It is the first two uses, I think, that offer a more difficult challenge to reflection. For neither of these uses—the use to shock, and the use of the images, and particularly the sounds, to draw the viewer into quasi-automatic participation in the spectacle—fit well the intuitions about evil art. We must search.

In the previous [column], we concluded it was a distinct virtue of an artistic practice if the medium used could reasonably be seen as “fertile”, that is, as offering the sense that the current work or works in that medium are not the end of that medium. We can now extend that point to the thought that it is a virtue of a particular artistic practice if it fosters and sustains the goods that are internal to the practice of (the) art. Contrariwise, it is a vice of an artistic practice if the works within that practice are destructive of the goods internal to the practice of the art. Such works, if there are any, are to that extent evil.

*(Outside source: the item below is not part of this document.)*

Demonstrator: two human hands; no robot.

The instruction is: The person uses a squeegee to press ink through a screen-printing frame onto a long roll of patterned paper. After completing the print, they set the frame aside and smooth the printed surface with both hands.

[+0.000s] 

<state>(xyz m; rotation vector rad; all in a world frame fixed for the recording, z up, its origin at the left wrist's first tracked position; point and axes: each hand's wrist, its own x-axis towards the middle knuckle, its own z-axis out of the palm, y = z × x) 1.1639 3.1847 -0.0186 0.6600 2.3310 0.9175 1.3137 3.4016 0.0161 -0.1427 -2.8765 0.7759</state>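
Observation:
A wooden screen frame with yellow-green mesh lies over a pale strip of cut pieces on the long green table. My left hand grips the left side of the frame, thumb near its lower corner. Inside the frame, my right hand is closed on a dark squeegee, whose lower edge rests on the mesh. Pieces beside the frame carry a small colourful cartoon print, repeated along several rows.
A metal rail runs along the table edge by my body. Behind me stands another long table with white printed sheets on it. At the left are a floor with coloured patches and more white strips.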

Now, what is common to the first two uses to which Abdessemed puts the videos is that they presuppose for their “effect” a recipient who wishes to see. To see what? Well, art, some art, perhaps this particular work, and in seeing to be reg- ularly rewarded with contact with the goods internal to art. And this ‘effect’ is that the viewer unwittingly is drawn into a situation, which, on reflection, she would not (or at least might not) wish to be in: the seer of animal snuff films, and participating automatically in the raining blows of the sledgehammer.

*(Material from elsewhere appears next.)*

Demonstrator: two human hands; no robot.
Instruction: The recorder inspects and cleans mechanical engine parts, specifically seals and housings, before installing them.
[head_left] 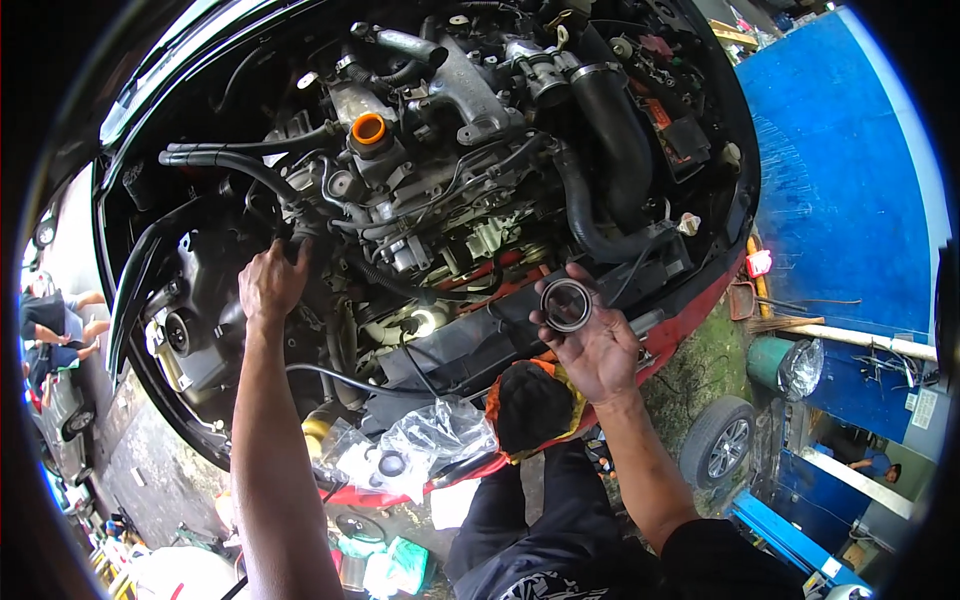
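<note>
Palm up, my right hand (pixel 598 350) holds a round ring (pixel 566 304), dark with a shiny metal rim, like an oil seal. It rests against the fingers and thumb above the car's front edge. On the left, my left hand (pixel 272 285) reaches into the engine bay beside the black hoses (pixel 235 165). Its thumb stands apart from the fingers, whose tips are partly hidden among dark parts. Between the hands lies the engine (pixel 400 185), with an orange-rimmed opening (pixel 369 129) on top.
A dark cloth in an orange-yellow wrapping (pixel 535 405) and clear plastic bags (pixel 430 432) lie on the car's front edge. A small dark ring (pixel 391 464) shows at the bags. To the right are a wheel (pixel 718 442), a green bin (pixel 775 365) and a blue wall (pixel 830 180).
</note>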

This is bad, but perhaps it is not the last word. Is there some value in experiencing the work on the whole, to which the experience of these parts contributes and which (partially) legitimates having undergone it? One answer (a version of (a) above) would be that this is after all part of how the world is. The problem with this answer is that it makes the question disappear; the point could apply to any artwork, and we lose the sense that there is something problematic about this particular work. The core of the unease, I think, stems from the durable recognition that the work in some way is in the service of the (self-) glorification of the artist, both in the generic sense and in the particular artist, Adel Abdessemed. The artist gives a contemporary jolt to a noxious cliché of the artist as a uniquely suffering being. A sensibility that crude is one in which we cannot have confidence: “don’t trust me” indeed.

Addendum (2014):

Since I wrote the above, curator Larys Frogier has published a monograph on the eponymous wayward artist, Adel Abdessemed (2011). One factual point needs correcting: Frogier reproduces the letter wherein Abdessemed informed the San Francisco Art Institute that the videos were not “documentations,” but that he searched for some place where he could buy animals and film them being slaughtered. So the “origin” of the videos is now known. Frogier explicitly states that the claim that the works are documentations of an existing practice was a false fabrication by Okwui Enwezor, then-dean of the San Francisco Art Institute, and the show’s curator Hou Hanru. This fabrication is enshrined in an official SFAI publication, Paradigm Shifts (2011), in a statement reproduced therein and attributed to then-president of SFAI, Chris Bratton.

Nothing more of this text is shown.